▸ ACTIVITY: Go line by line through the entries below and count those containing the string "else"; give only the count.

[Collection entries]
* * *
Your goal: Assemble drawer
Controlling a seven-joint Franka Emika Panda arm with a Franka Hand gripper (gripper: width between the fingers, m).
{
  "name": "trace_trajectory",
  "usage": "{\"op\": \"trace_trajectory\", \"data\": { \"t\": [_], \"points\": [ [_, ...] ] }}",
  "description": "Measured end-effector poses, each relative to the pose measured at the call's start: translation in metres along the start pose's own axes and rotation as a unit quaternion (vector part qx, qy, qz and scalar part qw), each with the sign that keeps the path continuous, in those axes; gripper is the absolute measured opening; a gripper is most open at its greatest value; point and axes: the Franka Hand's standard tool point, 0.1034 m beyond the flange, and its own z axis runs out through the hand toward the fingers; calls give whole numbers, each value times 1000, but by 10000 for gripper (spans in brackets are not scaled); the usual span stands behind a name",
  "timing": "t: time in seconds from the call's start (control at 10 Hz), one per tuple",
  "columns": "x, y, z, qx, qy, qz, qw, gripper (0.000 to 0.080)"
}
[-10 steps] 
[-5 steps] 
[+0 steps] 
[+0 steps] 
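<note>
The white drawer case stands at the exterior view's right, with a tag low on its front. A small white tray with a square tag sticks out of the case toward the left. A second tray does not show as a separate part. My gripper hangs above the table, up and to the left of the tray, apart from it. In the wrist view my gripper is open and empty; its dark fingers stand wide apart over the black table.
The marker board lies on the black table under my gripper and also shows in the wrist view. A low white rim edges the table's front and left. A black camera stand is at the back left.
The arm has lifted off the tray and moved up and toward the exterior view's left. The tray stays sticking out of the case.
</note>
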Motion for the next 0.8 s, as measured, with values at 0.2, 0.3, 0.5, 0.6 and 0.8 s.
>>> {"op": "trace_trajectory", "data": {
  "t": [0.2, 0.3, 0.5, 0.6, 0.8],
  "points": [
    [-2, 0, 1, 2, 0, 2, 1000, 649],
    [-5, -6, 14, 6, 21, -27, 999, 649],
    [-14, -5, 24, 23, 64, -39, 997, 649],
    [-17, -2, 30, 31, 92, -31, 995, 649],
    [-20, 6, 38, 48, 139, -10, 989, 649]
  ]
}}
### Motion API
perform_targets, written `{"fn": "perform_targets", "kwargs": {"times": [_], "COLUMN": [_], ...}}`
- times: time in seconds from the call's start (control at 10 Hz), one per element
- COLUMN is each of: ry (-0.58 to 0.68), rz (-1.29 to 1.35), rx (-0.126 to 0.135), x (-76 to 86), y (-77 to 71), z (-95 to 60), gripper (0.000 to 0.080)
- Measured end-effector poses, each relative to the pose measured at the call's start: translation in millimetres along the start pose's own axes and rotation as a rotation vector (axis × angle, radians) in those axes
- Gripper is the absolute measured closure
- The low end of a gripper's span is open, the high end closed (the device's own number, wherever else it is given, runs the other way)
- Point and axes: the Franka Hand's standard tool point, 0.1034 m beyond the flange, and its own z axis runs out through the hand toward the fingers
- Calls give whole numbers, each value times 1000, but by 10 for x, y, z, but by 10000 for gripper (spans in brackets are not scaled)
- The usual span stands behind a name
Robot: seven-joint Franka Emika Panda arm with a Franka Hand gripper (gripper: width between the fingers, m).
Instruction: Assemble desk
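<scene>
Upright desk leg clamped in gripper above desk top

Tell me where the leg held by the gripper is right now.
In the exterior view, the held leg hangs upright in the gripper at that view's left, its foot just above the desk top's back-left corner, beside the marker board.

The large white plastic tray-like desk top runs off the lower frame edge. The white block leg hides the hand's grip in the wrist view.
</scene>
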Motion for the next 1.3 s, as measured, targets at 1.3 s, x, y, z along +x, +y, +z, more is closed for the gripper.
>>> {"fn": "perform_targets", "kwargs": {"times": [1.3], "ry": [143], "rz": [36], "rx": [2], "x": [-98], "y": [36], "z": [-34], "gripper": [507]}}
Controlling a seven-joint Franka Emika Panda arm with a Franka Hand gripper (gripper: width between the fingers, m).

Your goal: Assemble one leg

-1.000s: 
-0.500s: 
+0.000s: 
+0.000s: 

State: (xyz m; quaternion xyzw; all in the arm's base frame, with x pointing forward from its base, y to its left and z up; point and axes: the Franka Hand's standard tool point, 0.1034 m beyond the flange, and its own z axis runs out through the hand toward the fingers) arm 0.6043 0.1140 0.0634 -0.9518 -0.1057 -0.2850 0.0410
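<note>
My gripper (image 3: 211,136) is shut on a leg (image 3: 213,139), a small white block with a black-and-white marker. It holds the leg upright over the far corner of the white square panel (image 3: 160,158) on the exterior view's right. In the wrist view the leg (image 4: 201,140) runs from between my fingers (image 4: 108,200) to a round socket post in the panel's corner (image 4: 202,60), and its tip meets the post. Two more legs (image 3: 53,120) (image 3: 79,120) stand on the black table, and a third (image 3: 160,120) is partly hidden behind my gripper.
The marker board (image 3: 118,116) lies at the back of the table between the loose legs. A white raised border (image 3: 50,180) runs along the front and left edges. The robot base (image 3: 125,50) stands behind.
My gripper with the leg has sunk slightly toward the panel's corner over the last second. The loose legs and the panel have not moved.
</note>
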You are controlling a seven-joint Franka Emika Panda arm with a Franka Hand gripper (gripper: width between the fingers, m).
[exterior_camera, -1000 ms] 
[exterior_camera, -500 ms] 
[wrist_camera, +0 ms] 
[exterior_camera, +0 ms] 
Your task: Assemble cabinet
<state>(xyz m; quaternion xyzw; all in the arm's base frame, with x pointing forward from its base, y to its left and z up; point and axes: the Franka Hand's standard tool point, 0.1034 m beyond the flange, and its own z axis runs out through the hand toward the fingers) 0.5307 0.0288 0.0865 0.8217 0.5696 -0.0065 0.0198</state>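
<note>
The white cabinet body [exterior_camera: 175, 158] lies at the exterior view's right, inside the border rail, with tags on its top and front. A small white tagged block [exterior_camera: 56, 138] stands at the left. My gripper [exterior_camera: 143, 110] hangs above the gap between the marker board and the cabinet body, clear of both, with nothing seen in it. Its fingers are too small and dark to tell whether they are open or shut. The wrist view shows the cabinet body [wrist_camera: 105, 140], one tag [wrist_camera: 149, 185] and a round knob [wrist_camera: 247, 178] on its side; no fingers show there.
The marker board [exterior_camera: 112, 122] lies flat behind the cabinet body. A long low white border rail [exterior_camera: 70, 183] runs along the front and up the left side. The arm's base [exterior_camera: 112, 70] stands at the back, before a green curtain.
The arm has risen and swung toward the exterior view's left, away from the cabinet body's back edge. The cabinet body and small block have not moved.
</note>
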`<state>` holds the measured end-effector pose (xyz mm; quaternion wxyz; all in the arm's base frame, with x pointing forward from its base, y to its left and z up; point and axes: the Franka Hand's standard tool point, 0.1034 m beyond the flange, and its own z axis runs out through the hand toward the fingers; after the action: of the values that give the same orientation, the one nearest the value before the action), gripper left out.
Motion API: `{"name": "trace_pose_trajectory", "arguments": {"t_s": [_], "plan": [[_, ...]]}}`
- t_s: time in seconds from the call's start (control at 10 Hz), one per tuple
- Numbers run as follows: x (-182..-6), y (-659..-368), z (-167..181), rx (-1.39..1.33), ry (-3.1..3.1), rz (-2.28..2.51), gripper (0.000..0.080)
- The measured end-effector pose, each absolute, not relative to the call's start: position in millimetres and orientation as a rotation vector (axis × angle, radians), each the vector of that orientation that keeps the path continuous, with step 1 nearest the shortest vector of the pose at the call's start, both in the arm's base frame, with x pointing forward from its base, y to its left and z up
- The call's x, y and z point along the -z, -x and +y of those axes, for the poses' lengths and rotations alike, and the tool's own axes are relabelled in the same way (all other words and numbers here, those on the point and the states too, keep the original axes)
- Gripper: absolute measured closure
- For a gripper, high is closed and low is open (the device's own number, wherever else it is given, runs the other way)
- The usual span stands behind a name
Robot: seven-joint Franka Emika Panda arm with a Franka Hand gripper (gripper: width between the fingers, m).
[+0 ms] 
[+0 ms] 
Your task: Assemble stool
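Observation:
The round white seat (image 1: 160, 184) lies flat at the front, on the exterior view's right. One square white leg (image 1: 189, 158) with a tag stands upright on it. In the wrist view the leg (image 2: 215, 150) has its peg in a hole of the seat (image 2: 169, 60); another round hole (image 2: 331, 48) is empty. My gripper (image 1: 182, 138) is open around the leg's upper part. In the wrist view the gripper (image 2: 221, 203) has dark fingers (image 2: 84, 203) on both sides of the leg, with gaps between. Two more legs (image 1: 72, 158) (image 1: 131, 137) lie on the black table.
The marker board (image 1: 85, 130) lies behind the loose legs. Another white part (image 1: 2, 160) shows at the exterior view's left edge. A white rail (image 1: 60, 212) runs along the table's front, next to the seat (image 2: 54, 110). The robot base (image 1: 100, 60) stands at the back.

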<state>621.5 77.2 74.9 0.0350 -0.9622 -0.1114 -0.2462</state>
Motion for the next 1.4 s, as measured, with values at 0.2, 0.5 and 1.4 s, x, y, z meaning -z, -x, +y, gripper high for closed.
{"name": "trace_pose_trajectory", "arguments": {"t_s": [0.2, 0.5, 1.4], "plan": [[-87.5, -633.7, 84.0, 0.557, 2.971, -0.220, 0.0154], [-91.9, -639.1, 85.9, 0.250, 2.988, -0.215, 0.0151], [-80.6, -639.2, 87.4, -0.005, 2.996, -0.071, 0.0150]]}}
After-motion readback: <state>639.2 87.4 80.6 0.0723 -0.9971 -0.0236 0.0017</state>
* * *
▸ RESULT OF THE EXERCISE: 2